The dead miners were from various villages surrounding the colliery with almost half from the neighbouring villages of Greengairs and Wattston. They ranged in age from 14 to 59. Three of the dead were brothers and three of those made widows were sisters. There were two fathers and their sons. Six of those lost were boys aged from 14 to 17, the youngest having only worked in the mine for three days while his father fought in France.

this ... will long be remembered as the saddest in the history of the district. Crowds of sympathetic men and women gathered daily round the pit head, and the sympathy felt for the anxious relatives broke out time and time again.

One of the surviving miners, John McCabe, age 17 of Longriggend, was awarded the Edward Medal, later exchanged for a George Cross, for his actions in alerting other miners to the danger. He is credited with saving 58 lives.

== Investigation ==

On 25 July 1918, James Duncan Millar, the local Member of Parliament for the constituency of North East Lanarkshire, raised a question about the accident in the House of Commons. William Brace, the Under Secretary of State for the Home Department, responded that the government would hold a special inquiry under the Coal Mines Act into the circumstances of the accident.

The subsequent report, published 12th March 1919, concluded that there was no contravention of the act. But it also called for more regulation regarding mining under "moss, quicksand, or other liquid matter".

== Memorials ==

Reverse side of the main stone monument at the Stanrigg Memorial

In 1997, almost eighty years after the event, the graves of the entombed miners remained unmarked and no memorials had been erected, though lately there was a campaign to have a memorial installed at the site and a stone work had been commissioned. Since then, the Stanrigg Memorial was established about 100m from the accident site. This consists of a tree lined pathway leading to a circular arrangement of stones: a large standing stone with inscriptions on one side and artwork on the other; and nineteen small irregular stones representing the deceased miners.

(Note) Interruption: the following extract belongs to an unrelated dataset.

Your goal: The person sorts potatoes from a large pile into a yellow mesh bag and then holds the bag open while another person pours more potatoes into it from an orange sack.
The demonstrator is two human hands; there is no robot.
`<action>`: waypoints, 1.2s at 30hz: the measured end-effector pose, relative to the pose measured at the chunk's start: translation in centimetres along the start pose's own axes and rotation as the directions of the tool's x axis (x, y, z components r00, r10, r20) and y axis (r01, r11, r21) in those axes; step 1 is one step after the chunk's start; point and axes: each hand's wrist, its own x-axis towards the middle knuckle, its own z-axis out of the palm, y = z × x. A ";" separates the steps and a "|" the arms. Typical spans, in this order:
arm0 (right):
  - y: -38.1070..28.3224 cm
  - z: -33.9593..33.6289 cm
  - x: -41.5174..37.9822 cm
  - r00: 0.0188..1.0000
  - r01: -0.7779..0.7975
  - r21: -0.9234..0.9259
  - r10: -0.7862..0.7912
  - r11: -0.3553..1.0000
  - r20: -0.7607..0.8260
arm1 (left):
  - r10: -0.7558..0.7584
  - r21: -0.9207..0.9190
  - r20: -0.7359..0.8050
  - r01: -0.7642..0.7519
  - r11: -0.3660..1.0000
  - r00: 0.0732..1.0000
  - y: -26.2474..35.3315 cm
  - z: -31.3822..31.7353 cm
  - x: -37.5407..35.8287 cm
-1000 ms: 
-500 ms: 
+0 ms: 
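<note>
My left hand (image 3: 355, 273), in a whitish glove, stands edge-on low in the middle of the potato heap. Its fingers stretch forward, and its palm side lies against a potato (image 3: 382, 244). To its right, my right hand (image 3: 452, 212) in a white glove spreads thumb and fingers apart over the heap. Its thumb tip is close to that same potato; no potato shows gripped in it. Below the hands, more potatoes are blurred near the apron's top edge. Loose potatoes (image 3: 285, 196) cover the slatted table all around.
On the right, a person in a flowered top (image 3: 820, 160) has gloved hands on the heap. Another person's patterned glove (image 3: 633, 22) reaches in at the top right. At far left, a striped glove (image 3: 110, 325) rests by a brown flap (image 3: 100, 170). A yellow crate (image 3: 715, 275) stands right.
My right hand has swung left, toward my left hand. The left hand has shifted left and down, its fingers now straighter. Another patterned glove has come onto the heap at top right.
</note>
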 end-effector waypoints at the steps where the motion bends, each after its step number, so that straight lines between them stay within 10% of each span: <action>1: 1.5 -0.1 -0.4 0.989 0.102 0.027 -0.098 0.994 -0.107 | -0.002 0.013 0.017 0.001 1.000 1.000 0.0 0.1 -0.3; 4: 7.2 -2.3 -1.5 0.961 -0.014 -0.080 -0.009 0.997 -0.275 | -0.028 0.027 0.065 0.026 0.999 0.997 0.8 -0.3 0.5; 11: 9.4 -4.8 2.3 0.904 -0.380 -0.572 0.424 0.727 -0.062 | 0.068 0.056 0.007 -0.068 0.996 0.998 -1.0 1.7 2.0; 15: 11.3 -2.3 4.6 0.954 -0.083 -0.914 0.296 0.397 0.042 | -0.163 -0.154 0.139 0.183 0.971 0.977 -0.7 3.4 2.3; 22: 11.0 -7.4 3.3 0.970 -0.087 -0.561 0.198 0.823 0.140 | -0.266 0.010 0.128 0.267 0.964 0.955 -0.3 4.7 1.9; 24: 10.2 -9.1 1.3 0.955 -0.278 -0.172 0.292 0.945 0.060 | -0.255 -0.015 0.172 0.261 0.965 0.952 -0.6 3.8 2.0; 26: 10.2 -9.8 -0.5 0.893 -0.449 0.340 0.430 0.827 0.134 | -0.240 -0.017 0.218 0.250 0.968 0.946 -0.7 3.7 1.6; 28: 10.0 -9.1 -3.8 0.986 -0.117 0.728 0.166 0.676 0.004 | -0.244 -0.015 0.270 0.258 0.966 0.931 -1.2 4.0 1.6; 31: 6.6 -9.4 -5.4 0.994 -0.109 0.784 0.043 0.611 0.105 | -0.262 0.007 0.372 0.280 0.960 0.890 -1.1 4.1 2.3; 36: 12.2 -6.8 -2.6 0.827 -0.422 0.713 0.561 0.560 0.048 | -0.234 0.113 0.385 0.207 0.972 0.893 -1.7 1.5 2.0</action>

On the centenary of the accident in 2018, around 100 people attended a commemoration event held at the memorial site which included the laying of wreaths, speeches by local dignitaries and a two minute silence. During the service, Rev Alan A Ford, minister of New Monkland and Greengairs Parish Church, consecrated the ground of the pit to preserve the area from to future disturbance.

In 2019 a renovated recreation area in Plains was designated Stanrigg Park. There is also Stanrigg Memorial Park in Wattston.